WORK TO COMPLETE:
Go through the records below and copy out every line that contains the word "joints".

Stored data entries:
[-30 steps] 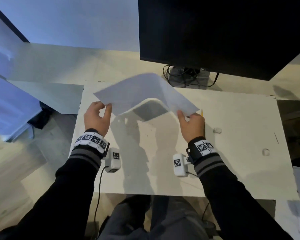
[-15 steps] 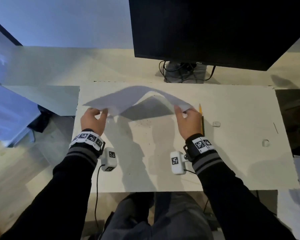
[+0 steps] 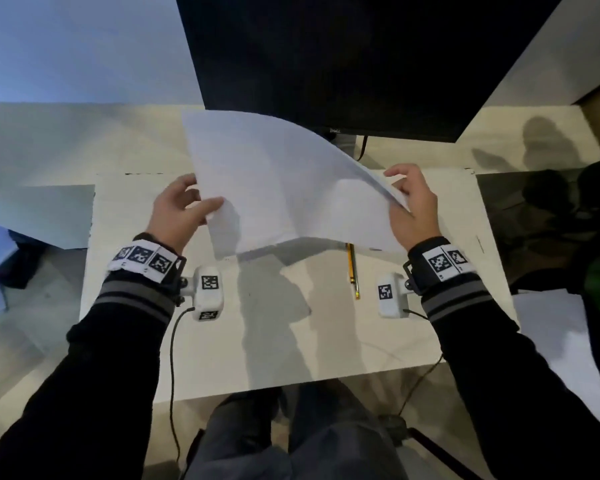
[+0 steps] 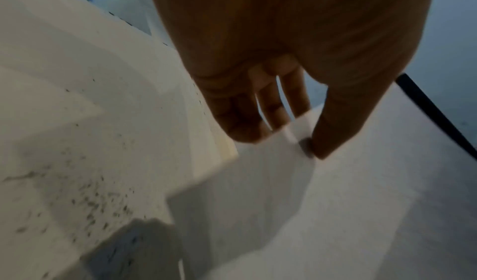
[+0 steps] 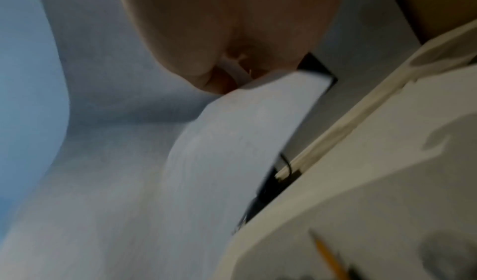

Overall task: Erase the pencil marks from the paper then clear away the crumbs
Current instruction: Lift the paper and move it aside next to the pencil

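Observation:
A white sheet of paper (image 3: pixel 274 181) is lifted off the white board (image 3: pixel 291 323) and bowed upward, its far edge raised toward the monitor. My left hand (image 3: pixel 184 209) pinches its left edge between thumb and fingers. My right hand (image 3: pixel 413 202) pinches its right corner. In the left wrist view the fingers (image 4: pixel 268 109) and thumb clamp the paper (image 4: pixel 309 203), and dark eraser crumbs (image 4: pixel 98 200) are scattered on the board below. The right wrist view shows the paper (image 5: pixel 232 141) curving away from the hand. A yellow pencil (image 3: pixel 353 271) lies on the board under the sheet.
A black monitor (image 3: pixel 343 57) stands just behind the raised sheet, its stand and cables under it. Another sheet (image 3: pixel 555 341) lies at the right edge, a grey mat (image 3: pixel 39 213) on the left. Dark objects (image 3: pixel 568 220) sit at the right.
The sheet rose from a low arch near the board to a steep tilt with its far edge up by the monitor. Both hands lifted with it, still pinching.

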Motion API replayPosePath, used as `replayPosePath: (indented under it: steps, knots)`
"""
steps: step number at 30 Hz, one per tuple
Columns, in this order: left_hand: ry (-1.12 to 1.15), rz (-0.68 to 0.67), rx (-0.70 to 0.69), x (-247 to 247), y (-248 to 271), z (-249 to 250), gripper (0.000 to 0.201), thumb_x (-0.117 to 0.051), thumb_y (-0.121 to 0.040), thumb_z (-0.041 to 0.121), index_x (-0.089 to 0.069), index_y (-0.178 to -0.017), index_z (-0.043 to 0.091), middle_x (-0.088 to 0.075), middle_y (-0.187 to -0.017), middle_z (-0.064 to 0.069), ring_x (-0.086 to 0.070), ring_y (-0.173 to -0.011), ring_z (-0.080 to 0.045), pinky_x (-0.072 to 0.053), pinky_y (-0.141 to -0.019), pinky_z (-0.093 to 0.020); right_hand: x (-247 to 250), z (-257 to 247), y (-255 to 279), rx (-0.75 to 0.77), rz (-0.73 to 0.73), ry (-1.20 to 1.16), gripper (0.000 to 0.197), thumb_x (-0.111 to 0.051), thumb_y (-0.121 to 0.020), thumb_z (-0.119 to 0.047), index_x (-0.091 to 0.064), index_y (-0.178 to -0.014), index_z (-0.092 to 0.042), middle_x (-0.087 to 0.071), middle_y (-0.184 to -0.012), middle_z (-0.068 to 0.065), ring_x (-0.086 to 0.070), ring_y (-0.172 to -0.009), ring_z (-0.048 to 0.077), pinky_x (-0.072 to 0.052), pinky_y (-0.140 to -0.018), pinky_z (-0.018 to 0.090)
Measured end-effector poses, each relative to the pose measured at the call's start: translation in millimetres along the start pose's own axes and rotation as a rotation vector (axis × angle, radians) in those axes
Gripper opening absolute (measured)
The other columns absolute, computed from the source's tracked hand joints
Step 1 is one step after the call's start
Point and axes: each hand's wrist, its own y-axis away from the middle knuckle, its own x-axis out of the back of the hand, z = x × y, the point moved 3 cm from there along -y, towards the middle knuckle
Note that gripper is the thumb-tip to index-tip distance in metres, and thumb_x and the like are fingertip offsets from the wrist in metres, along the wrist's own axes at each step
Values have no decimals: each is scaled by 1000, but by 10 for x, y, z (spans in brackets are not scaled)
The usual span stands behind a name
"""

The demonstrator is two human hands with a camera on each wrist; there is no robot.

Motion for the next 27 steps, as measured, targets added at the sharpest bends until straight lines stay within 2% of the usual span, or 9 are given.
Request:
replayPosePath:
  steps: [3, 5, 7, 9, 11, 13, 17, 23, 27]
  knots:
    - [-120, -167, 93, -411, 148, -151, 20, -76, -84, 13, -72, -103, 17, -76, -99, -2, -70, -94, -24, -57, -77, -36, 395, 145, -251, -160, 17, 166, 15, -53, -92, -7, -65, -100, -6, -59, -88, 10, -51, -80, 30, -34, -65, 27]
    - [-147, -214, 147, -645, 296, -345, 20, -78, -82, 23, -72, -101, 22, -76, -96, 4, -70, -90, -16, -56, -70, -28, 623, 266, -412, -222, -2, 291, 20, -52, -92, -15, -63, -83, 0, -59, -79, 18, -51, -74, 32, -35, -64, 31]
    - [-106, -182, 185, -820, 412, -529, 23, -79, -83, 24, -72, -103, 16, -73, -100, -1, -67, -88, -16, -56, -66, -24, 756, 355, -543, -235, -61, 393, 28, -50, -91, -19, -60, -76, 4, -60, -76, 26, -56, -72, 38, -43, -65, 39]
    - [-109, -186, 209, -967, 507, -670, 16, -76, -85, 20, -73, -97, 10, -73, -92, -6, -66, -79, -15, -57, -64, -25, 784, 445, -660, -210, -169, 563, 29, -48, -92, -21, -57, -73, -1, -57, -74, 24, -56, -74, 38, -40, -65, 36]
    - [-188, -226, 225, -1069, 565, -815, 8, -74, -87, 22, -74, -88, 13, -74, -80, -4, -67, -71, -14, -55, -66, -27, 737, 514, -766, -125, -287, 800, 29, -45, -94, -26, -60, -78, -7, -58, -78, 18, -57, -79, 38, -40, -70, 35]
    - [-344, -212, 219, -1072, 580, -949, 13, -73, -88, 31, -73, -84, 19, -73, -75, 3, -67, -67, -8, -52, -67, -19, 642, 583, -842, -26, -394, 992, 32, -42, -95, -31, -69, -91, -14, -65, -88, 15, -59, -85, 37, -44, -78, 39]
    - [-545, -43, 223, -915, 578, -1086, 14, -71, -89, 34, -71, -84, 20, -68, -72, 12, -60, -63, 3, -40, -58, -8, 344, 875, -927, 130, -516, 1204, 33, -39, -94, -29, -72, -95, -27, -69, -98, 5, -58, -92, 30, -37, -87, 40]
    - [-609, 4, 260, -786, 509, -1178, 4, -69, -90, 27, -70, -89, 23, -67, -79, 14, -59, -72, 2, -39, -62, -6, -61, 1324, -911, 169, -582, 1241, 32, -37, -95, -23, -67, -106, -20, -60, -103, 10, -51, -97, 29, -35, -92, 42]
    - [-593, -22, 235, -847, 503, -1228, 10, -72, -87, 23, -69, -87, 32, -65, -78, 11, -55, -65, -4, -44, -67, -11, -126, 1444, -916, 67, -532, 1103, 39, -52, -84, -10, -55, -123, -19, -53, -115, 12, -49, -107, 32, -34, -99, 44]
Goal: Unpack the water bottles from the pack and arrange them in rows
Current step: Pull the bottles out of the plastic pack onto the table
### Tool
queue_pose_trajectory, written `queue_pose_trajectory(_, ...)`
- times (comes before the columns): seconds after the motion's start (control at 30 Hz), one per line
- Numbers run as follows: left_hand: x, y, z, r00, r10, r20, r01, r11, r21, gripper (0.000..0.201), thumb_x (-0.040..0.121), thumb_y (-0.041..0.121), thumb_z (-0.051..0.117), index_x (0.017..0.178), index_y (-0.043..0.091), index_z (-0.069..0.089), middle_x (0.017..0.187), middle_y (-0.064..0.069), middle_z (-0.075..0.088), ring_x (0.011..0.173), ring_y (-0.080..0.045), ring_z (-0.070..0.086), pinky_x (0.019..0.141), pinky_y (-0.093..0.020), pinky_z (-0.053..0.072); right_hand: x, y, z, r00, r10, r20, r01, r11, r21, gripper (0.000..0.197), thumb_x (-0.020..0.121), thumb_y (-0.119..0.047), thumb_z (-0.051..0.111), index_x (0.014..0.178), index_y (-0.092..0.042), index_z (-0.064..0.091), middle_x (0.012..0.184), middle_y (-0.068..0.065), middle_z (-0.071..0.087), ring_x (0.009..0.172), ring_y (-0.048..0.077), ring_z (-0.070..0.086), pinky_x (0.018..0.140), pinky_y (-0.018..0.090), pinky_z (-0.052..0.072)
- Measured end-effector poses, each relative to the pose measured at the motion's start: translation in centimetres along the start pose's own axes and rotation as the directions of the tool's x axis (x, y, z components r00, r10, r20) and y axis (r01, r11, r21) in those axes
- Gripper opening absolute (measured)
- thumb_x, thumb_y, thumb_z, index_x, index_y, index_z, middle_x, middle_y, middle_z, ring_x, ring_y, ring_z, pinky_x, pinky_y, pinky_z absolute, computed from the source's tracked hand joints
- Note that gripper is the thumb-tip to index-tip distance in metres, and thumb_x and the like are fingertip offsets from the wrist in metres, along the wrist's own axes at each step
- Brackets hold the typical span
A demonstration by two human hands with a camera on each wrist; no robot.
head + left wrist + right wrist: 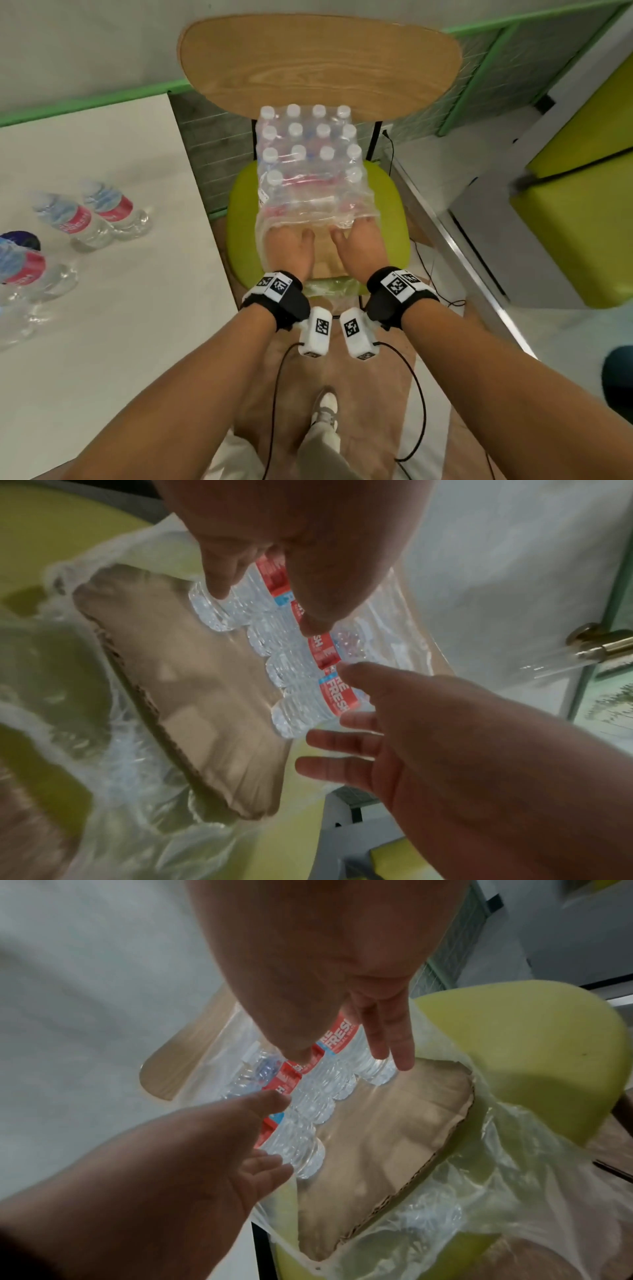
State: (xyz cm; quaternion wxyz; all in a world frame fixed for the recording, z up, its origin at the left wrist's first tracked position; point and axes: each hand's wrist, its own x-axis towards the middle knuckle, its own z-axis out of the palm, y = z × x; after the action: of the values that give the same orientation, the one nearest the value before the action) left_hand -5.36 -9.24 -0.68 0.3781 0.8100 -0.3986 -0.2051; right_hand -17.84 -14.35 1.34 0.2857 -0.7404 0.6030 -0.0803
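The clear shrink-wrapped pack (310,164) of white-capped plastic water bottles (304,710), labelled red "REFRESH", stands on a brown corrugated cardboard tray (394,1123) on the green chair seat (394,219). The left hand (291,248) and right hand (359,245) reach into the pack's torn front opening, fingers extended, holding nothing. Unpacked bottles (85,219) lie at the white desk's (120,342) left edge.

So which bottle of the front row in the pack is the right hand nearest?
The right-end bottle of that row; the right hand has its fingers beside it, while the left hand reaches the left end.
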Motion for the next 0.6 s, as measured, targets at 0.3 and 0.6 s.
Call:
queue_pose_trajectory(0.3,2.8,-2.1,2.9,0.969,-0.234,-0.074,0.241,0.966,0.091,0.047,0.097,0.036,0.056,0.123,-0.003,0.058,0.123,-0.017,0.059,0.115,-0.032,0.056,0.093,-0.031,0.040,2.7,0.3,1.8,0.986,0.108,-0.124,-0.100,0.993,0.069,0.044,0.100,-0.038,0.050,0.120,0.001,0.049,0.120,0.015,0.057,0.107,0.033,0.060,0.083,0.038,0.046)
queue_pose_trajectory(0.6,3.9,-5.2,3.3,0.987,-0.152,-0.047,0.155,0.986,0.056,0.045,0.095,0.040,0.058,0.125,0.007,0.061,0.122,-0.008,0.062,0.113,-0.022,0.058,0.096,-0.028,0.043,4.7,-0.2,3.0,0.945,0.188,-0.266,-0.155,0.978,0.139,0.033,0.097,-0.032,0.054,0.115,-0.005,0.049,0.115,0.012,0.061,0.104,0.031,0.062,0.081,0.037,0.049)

ANSWER TO THIS EXERCISE:
The other columns absolute, computed from the source's tracked hand joints
- thumb_x, thumb_y, thumb_z, index_x, index_y, index_z, middle_x, middle_y, middle_z, ring_x, ring_y, ring_z, pinky_x, pinky_y, pinky_z absolute, computed from the source's tracked hand joints

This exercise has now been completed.